Players and coaches across many disciplines of sport face abuse and harassment both on-court and online. Despite sports such as tennis holding the well-established rule that the audience must remain silent, players and coaches face a barrage of disrespectful and irritating comments during games.
Often during drawn-out games players respond to such comments, calling out poor audience behaviour or defending their actions. Such responses can however become legal issues where the incident is widely reported and gives rise to a defamation claim.
Defamation is the publication of material that harms one’s reputation by changing how a reasonable person feels about someone. Although the most common form of defamation seen in professional tennis is through spoken statements, it can also occur through publishing written material, photographs, and even drawings. Depending on the facts of a case, some common defences to a defamation claim include: the defendant proving the material was substantially true, or it was an expression of an opinion rather than a statement of fact. If someone successfully claims they have been defamed, they can potentially receive monetary compensation or a public apology. Notably, for a defamation claim to be successful, a person’s name does not have to be mentioned.
This was the case in the Grand Final at Wimbledon in 2022, where Nick Kyrgios described a spectator as someone who “looked like she had about 700 drinks”. When complaining about her to the umpire, Kyrgios described her behaviour to be distracting and that “nearly cost [him] the game”.

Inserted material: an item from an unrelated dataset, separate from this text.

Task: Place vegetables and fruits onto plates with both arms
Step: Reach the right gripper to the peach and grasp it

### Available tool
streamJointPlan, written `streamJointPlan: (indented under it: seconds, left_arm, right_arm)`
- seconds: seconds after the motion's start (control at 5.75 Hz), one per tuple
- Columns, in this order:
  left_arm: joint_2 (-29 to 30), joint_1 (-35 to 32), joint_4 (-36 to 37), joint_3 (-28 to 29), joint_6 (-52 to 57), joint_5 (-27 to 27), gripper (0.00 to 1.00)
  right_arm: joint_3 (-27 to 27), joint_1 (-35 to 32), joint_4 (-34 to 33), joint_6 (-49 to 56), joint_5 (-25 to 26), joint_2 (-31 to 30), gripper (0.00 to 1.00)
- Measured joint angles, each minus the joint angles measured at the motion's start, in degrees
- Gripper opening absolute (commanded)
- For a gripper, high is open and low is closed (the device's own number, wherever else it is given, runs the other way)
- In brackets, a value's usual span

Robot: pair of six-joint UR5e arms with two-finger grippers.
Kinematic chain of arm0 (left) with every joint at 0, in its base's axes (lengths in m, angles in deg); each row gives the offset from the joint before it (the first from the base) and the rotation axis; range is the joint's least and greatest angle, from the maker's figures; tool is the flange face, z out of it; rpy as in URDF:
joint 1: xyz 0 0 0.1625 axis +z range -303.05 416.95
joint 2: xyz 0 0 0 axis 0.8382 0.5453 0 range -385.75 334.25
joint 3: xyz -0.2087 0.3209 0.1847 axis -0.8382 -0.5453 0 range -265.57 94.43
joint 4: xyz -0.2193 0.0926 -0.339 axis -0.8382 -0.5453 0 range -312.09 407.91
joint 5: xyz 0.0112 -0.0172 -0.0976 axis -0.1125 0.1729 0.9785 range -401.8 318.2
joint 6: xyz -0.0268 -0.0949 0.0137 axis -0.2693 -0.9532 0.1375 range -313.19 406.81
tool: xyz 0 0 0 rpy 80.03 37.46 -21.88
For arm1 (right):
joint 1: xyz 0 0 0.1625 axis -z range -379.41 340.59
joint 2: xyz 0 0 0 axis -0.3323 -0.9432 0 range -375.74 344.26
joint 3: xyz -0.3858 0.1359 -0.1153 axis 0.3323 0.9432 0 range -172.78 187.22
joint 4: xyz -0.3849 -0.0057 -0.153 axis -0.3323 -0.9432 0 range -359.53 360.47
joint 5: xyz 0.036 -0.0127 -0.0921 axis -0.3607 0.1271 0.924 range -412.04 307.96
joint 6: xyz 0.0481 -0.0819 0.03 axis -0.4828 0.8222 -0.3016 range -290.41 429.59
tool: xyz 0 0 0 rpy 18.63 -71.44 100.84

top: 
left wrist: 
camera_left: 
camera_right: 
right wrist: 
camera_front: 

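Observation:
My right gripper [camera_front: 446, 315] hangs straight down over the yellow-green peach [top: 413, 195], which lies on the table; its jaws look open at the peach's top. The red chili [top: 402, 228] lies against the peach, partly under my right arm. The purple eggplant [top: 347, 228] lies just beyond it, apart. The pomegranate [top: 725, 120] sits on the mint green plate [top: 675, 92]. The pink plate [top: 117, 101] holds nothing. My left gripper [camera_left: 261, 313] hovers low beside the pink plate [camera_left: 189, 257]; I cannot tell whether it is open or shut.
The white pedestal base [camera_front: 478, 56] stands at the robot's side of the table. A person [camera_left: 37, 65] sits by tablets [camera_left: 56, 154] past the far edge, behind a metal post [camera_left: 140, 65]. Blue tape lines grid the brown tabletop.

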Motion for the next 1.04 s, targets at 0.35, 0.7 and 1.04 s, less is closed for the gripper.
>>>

The woman in question later initiated a defamation claim against Kyrgios, alleging that his claim was “a reckless and entirely baseless allegation” and caused her and her family “distress”. The claim resulted in Kyrgios paying approximately $35,000 to a children’s charity of the spectator’s choice and offering an apology for his comments.
Prior to the 2023 Australia Open, Tennis Australia sought to prevent players being heckled by spectators by enabling stadium security to remove those who interrupt players during matches. This new enactment was particularly useful in the second-round match between Novak Djokovic and Enzo Couacaud in this year’s Australian Open.
On 19 January 2023, Djokovic referred to a spectator as “drunk out of his mind” and noted the spectator was clearly not there “to watch tennis”. The Mirror reported the spectator to be a part of a group dressed as ‘Where’s Wally’, all of whom were removed for heckling and trying to “get into his [Djokovic’s] head”.
The Australian Open is familiar with such instances as Rafael Nadal was involved in a similar situation 2 years prior. In a second-round match, a spectator took aim at his pre-serve routine saying he needed to “get over [his] OCD rituals”. In his post-match interview, Nadal speculated that the woman in question may have consumed too many drinks of gin or tequila.
These instances display a pattern between the treatment of professional tennis players and their ability to respond to such behaviour without fear of being sued for defamation. These kinds of behaviours have often been described by players to be “distracting” and “provoking”. However, without the full knowledge of the individuals, players lend themselves to being liable for defamation claims as the incidents are often widely reported across various news outlets.
Ultimately, players must take care when commenting on spectators’ behaviours, namely surrounding their alleged alcohol consumption. As we have seen with Nick Kyrgios, one comment said in the heat of the moment can render a player liable to a defamation proceeding and possible substantial fine.